After introducing him to the ninja army, Tiger Tanaka decides to sneak Bond into the fishing village at the base of the SPECTRE’s volcano/rocket base. The best way to do this, according to Tiger, involves disguising Bond as a Japanese fisherman, complete with fake marriage ceremony to another of Tiger’s hot female agents. Because what could be more inconspicuous than a six-foot-two Scotsman with a bad wig and worse fake eyelids marrying Madame X (a much better role for Mie Hama in a much “siller” movie)? He couldn’t be…oh, I don’t know…a tourist…or a foreign business man out to expand into the sticks. It’s not like those were crawling all over Japan during this decade, looking to buy up whatever wasn’t nailed down and exploit it…

Oh, wait: actually, it’s a lot like that. Want to know what’s even crazier? This is one of the few elements of the original novel that made it to screen. By all accounts, Fleming’s book is even more of a travelogue than this, with Bond wandering the countryside as he recovers from the events of On Her Majesty’s Secret Service. Bond’s Japanese-face “disguise” fools everyone, up to and including Blofeld, who has a castle down by the seacoast, where only a gaijin would be stupid enough to build one. Hence the volcano hideout, which is both more fortified and more practical for the local environment. If a typhoon washed away SPECTRE’s Evil Lair they’d be the laughing stock of Asia, if not the entire underworld.

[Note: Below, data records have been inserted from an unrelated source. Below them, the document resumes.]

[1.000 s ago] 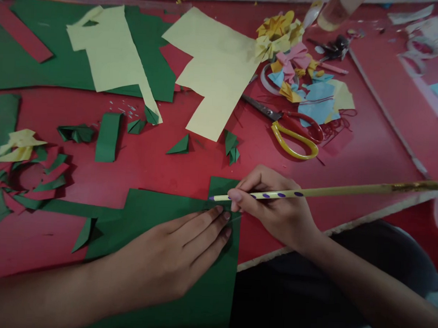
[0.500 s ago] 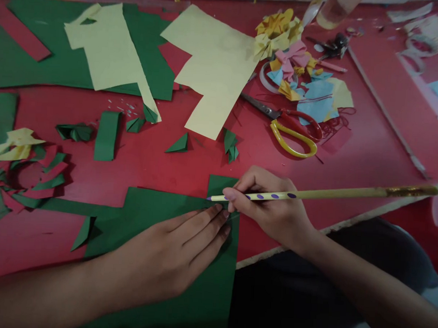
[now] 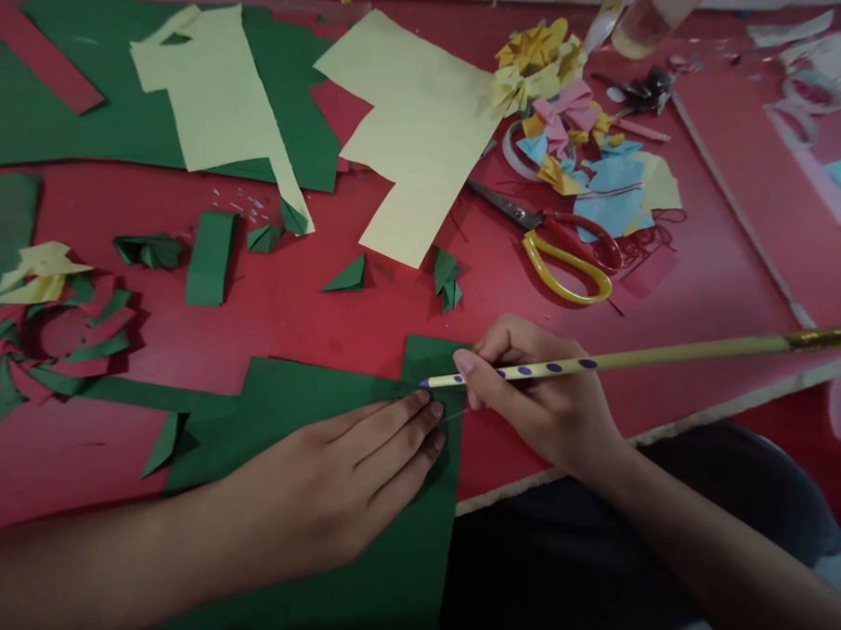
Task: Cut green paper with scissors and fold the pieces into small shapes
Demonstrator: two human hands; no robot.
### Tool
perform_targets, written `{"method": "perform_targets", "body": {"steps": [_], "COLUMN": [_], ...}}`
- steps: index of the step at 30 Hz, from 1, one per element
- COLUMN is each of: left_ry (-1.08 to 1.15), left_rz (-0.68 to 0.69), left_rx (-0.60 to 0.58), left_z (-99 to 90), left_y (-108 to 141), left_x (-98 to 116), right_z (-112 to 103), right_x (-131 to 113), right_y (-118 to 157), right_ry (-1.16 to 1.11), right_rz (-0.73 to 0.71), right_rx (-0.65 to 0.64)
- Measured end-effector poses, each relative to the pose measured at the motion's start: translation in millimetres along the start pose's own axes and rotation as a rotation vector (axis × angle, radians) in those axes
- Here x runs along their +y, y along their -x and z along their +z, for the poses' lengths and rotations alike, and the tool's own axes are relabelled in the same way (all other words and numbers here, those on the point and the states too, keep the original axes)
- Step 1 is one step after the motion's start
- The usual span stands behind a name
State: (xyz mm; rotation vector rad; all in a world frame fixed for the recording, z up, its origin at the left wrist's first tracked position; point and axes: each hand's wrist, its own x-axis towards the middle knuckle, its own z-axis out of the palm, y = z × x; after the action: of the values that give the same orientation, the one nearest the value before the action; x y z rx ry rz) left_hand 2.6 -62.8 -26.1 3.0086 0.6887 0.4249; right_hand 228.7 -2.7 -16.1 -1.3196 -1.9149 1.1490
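My left hand (image 3: 344,474) lies flat on a sheet of dark green paper (image 3: 262,577), fingers stretched out and side by side. Between the thumb and fingers of my right hand (image 3: 535,385) is a long, pale yellow pen (image 3: 662,356) with purple dots and a gold glittery far end. Its purple tip meets or hovers just over the green paper, beside my left fingertips; I cannot tell which. A faint pale line runs on the paper by those fingers. The green sheet has a stepped outline, with a narrower part jutting out at its upper right.
Scissors (image 3: 566,266) with red and yellow handles lie beyond my right hand. Cream paper pieces (image 3: 428,148), folded green scraps (image 3: 210,259) and a red-green paper ring (image 3: 102,343) spread across the red table. Coloured paper bows (image 3: 561,112) and a tape roll (image 3: 831,78) sit farther back.
My right hand and the pen have shifted a little to the right, and the pen's far end has tilted up. My left hand stays in place on the paper.
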Motion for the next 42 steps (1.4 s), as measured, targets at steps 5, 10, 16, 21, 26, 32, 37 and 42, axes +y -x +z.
{"method": "perform_targets", "body": {"steps": [5, 10, 16, 21, 26, 32, 37, 42], "left_ry": [-0.004, -0.006, -0.007, 0.017, 0.082, -0.035, -0.097, 0.047], "left_rz": [0.009, 0.001, 0.014, 0.019, 0.034, -0.22, -0.217, -0.167], "left_rx": [-0.001, -0.001, -0.006, -0.021, -0.038, 0.008, 0.019, -0.039], "left_z": [-0.4, 0.1, -1.0, 0.3, 3.6, 2.9, 2.1, 5.2], "left_y": [0, 2, 3, 3, 4, 0, -2, -1], "left_x": [0, 0, -1, -3, -12, -34, -31, -19], "right_z": [-4, -8, -9, -6, -7, -10, -11, -9], "right_x": [2, 3, 7, 6, 7, 8, 21, 26], "right_y": [2, 3, 5, 4, 2, -1, -4, -8], "right_ry": [-0.005, 0.006, -0.043, -0.236, 0.028, 0.183, 0.411, 0.689], "right_rz": [0.001, 0.002, 0.029, -0.001, -0.183, -0.368, -0.668, -0.664], "right_rx": [0.021, 0.03, 0.045, 0.121, 0.022, 0.064, -0.038, -0.181]}}
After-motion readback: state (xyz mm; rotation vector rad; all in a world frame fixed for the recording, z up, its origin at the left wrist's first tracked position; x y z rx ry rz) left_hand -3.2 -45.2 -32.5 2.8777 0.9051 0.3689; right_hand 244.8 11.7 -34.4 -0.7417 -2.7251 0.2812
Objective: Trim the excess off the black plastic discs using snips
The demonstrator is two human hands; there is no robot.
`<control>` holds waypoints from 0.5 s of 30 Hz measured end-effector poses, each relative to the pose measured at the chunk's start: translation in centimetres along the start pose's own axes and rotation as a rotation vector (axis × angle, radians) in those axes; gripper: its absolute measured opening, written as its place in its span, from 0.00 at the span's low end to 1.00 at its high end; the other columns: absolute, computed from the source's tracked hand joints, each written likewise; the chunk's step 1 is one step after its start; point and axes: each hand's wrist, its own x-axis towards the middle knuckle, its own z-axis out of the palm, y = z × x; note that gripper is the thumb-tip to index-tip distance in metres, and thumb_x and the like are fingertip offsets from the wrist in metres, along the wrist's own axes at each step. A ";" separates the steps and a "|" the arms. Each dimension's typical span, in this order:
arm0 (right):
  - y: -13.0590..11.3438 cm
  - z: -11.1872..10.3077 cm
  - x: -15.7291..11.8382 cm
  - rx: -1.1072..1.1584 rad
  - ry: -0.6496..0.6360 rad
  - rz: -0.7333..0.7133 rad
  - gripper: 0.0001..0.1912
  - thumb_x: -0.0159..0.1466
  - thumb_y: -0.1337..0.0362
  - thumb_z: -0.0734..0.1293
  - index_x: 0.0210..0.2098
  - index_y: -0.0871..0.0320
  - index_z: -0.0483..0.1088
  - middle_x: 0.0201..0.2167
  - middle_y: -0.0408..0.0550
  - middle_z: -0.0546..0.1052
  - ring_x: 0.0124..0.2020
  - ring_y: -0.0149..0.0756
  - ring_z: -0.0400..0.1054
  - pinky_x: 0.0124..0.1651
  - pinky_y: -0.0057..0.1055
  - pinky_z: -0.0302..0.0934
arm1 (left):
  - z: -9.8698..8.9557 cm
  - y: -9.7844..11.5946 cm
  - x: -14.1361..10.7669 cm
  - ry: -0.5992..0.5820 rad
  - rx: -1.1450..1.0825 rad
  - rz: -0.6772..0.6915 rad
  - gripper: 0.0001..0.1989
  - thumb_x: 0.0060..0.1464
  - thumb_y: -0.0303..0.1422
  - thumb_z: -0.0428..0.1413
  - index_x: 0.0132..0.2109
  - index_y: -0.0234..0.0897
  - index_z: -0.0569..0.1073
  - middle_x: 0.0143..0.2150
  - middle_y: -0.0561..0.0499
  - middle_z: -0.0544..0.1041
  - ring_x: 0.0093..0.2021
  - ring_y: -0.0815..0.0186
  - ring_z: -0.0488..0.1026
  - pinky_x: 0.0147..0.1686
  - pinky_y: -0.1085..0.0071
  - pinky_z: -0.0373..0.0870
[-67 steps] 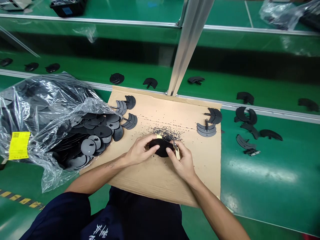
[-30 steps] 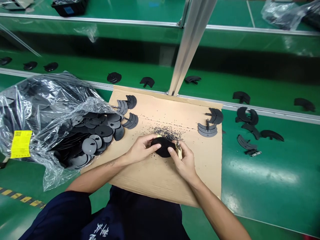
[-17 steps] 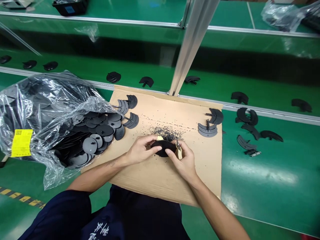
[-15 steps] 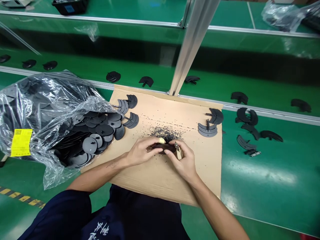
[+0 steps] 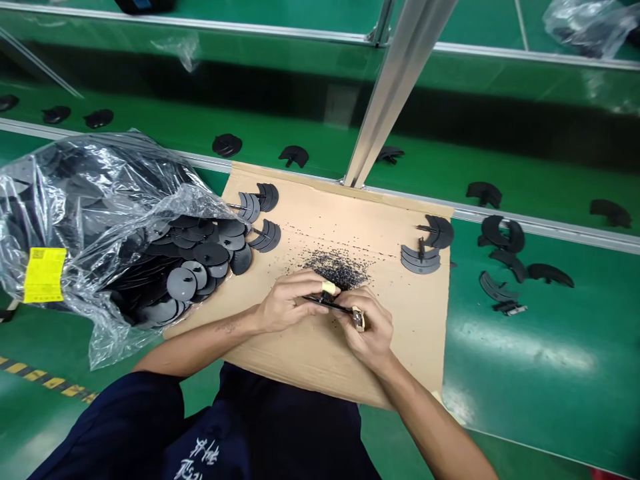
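My left hand [image 5: 287,300] is closed, pinching a thin black plastic disc [image 5: 325,303] that is tilted nearly edge-on. Pale yellow tape wraps one of its fingertips. My right hand [image 5: 367,327] is closed on the disc's other side. A small tool with a shiny metal end [image 5: 358,319] and a pale yellow part is tucked in the right hand; most of it is hidden by the fingers. Just beyond both hands, a heap of tiny black bits [image 5: 340,267] is scattered over a cardboard sheet [image 5: 300,360].
At left, a clear plastic bag [image 5: 125,157] with a yellow label spills many black discs [image 5: 183,283]. Stacks of curved black pieces [image 5: 265,237] lie on the cardboard's left, with more curved pieces [image 5: 420,260] on its right. A metal post [image 5: 387,100] rises behind the cardboard.
The disc has turned from lying flatter to nearly edge-on between my hands. My right fingers have curled further in. The view has shifted slightly.
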 end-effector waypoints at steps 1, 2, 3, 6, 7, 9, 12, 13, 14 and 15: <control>-0.1 0.1 0.0 -0.006 0.001 0.001 0.10 0.63 0.73 0.68 0.41 0.52 0.70 0.34 0.46 0.78 0.32 0.38 0.73 0.35 0.38 0.67 | 0.1 0.1 0.0 0.010 0.013 0.019 0.17 0.64 0.42 0.57 0.49 0.33 0.79 0.38 0.42 0.81 0.38 0.65 0.77 0.37 0.68 0.77; -0.2 0.1 0.0 -0.015 -0.001 0.002 0.10 0.63 0.73 0.68 0.41 0.52 0.70 0.34 0.47 0.78 0.33 0.37 0.73 0.35 0.37 0.67 | 0.1 0.1 0.0 0.019 0.026 0.036 0.16 0.64 0.41 0.57 0.50 0.33 0.78 0.38 0.42 0.81 0.37 0.65 0.77 0.37 0.67 0.76; -0.2 0.1 0.0 -0.025 -0.006 0.004 0.10 0.63 0.73 0.67 0.41 0.52 0.70 0.34 0.47 0.78 0.33 0.37 0.73 0.35 0.37 0.67 | 0.1 0.1 -0.1 0.030 0.039 0.052 0.14 0.63 0.39 0.59 0.49 0.34 0.78 0.37 0.43 0.81 0.36 0.65 0.77 0.37 0.67 0.76; -0.5 0.1 0.1 -0.032 -0.038 0.017 0.09 0.64 0.73 0.66 0.41 0.53 0.70 0.34 0.47 0.79 0.33 0.38 0.73 0.35 0.37 0.67 | -0.1 0.2 0.0 0.050 0.071 0.085 0.12 0.59 0.36 0.63 0.48 0.34 0.78 0.33 0.46 0.81 0.32 0.66 0.76 0.34 0.69 0.74; -0.5 0.1 0.1 -0.030 -0.047 0.020 0.09 0.64 0.73 0.66 0.41 0.53 0.70 0.34 0.48 0.79 0.33 0.38 0.73 0.35 0.36 0.67 | -0.2 0.3 0.0 0.044 0.075 0.094 0.12 0.58 0.35 0.64 0.48 0.34 0.78 0.33 0.46 0.81 0.32 0.66 0.76 0.33 0.69 0.74; -0.6 0.1 0.1 -0.030 -0.055 0.018 0.09 0.64 0.72 0.67 0.41 0.53 0.70 0.35 0.48 0.79 0.34 0.38 0.73 0.35 0.36 0.67 | -0.4 0.2 0.1 0.016 0.076 0.112 0.11 0.60 0.33 0.62 0.49 0.34 0.78 0.34 0.44 0.82 0.34 0.65 0.77 0.35 0.68 0.74; -0.5 0.0 0.1 -0.027 -0.060 0.016 0.08 0.64 0.72 0.67 0.40 0.53 0.70 0.35 0.48 0.79 0.34 0.38 0.73 0.35 0.36 0.66 | -0.7 0.1 0.2 -0.019 0.076 0.143 0.11 0.63 0.33 0.59 0.51 0.35 0.76 0.37 0.43 0.82 0.37 0.64 0.78 0.37 0.66 0.76; -0.5 0.0 0.1 -0.020 -0.064 0.016 0.08 0.64 0.72 0.67 0.40 0.53 0.70 0.35 0.48 0.79 0.34 0.38 0.73 0.35 0.36 0.67 | -0.7 0.1 0.2 -0.022 0.084 0.149 0.11 0.64 0.33 0.59 0.51 0.35 0.76 0.37 0.43 0.82 0.37 0.64 0.78 0.36 0.66 0.76; -0.5 0.0 0.1 -0.011 -0.069 0.019 0.08 0.64 0.72 0.67 0.40 0.53 0.70 0.36 0.47 0.79 0.34 0.38 0.73 0.35 0.36 0.67 | -0.7 0.0 0.2 -0.026 0.091 0.154 0.11 0.64 0.33 0.58 0.51 0.34 0.76 0.36 0.43 0.82 0.36 0.64 0.78 0.36 0.65 0.76; -0.5 0.0 0.1 -0.003 -0.071 0.021 0.08 0.64 0.72 0.67 0.40 0.53 0.71 0.36 0.48 0.79 0.34 0.38 0.73 0.35 0.36 0.67 | -0.8 0.0 0.2 -0.030 0.093 0.157 0.11 0.64 0.34 0.58 0.51 0.34 0.76 0.36 0.43 0.82 0.36 0.64 0.78 0.36 0.65 0.76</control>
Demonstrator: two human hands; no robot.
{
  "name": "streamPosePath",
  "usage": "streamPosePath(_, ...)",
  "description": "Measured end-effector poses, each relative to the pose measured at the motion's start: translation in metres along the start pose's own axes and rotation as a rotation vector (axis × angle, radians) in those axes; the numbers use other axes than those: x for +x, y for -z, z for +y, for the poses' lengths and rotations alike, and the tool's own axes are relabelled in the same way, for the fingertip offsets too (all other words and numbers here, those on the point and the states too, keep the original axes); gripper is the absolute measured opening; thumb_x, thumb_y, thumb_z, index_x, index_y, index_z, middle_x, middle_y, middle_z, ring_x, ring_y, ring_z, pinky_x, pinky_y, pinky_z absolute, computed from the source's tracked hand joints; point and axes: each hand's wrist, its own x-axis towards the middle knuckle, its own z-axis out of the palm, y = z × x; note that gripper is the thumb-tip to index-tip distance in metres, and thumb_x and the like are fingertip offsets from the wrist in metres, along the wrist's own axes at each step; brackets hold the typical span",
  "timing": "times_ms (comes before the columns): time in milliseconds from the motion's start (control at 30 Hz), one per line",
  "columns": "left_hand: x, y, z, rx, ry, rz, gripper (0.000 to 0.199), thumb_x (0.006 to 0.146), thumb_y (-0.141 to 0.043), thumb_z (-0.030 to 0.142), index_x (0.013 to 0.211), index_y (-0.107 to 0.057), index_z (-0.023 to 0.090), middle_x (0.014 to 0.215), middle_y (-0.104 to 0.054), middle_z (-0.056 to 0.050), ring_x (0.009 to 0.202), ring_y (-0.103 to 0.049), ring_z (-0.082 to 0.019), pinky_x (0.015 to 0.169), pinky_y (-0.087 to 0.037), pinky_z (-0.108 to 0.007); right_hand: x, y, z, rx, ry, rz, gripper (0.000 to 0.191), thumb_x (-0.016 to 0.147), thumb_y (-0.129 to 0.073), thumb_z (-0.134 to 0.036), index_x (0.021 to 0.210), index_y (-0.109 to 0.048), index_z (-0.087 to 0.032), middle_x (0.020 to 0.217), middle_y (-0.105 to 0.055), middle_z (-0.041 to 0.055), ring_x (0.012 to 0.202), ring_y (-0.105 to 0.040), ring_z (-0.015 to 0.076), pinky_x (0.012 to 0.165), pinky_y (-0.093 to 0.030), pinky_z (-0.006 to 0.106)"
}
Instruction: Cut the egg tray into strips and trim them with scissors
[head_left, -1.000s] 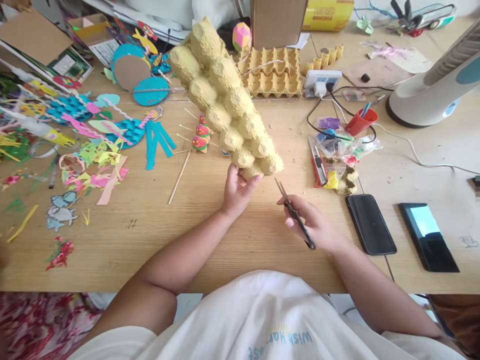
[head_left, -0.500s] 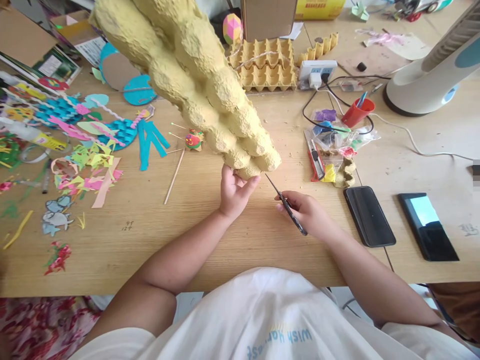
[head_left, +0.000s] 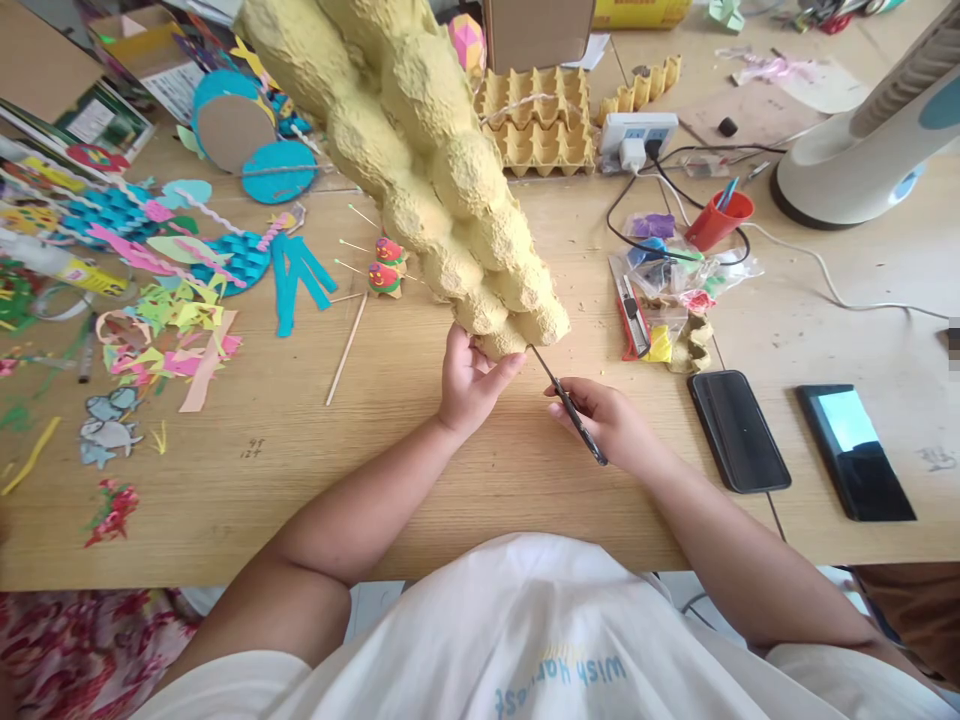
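My left hand (head_left: pixel 478 385) grips the near end of a long yellow pulp egg tray (head_left: pixel 450 190), thumb on the near side and fingers beneath. The tray slants up and away to the upper left, its bumpy side toward me. In my right hand (head_left: pixel 604 425) is a pair of dark craft scissors (head_left: pixel 571 405). Their tip meets the tray's near edge, just right of my left thumb. How far the blades are apart cannot be made out.
Left lie paper scraps (head_left: pixel 172 340), blue card strips (head_left: pixel 296 275) and a wooden stick (head_left: pixel 347 350). Right are a box cutter (head_left: pixel 630 310), a phone (head_left: pixel 739 430), a second dark device (head_left: pixel 855 455) and a red cup (head_left: pixel 720 222). Another egg tray (head_left: pixel 536 120) and a power strip (head_left: pixel 637 135) stand behind.
The egg tray has swung slightly to the right, uncovering more of the small painted figure behind it. The scissors have come up against the tray's edge.
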Motion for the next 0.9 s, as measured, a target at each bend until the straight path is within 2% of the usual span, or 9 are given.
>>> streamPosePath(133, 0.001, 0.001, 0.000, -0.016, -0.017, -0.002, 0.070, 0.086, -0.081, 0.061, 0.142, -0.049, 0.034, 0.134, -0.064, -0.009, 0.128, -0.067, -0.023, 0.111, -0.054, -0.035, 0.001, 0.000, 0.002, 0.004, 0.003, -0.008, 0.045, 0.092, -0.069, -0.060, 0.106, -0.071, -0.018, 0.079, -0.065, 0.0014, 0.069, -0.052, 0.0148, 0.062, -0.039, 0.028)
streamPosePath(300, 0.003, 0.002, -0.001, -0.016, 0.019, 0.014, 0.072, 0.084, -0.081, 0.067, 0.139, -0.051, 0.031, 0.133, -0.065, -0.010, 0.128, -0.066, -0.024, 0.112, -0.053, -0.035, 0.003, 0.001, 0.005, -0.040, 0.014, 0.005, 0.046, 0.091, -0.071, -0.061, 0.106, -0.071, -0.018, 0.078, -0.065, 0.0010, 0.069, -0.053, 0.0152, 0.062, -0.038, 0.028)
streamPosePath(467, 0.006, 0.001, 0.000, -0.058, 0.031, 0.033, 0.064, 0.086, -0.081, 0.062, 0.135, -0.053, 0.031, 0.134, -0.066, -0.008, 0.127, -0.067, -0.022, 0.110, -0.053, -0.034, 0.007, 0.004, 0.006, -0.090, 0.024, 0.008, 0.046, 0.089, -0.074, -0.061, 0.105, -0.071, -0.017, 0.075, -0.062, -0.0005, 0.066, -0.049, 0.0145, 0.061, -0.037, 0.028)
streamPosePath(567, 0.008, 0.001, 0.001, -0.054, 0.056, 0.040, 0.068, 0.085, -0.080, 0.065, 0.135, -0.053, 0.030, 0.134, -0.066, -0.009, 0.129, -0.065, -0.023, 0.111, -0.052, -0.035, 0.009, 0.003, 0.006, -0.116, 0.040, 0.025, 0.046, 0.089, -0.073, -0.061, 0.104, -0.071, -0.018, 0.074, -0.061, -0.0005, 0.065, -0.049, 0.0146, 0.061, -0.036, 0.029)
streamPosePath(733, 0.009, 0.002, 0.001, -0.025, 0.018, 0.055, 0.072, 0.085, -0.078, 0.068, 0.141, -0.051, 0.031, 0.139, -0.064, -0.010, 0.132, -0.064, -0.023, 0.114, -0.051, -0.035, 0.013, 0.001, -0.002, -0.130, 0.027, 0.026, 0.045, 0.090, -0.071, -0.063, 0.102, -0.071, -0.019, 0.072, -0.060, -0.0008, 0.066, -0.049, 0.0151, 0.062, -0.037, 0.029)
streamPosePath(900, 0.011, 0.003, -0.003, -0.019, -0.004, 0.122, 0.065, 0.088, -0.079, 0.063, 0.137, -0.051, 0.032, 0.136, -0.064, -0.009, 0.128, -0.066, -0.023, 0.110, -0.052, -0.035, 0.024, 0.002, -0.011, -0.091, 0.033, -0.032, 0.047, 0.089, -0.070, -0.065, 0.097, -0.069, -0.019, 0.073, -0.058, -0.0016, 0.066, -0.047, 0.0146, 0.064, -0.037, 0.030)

So after their wedding ceremony, the death of Aki, and some faffing around, Bond and Kissy find the volcano hideout by pure chance. They just happen to be laying on the grass, shooting the shit, when a SPECTRE helicopter flies over and points them right to helipad. All that running around, infiltrating Osato Chemicals, coming back the next day to meet Mr. Osato (Teru Shimada) and rub the whole thing in his face, the whole Little Nellie sequence, Bond turning Japanese…all pointless. When people tell you about how the middle of this movie feels “hollow” or “empty,” this is what they’re talking about.

At least he seems to be a Nancy Sinatra fan. That's something.
At least he seems to be a Nancy Sinatra fan. That’s something.

And speaking of hollow…don’t get me wrong, I love the volcano launchpad. It’s one of the greatest sets ever seen in an action movie, and director Lewis Gilbert uses it all to full effect in the still-stunning-to-this-day climactic battle. No problems there.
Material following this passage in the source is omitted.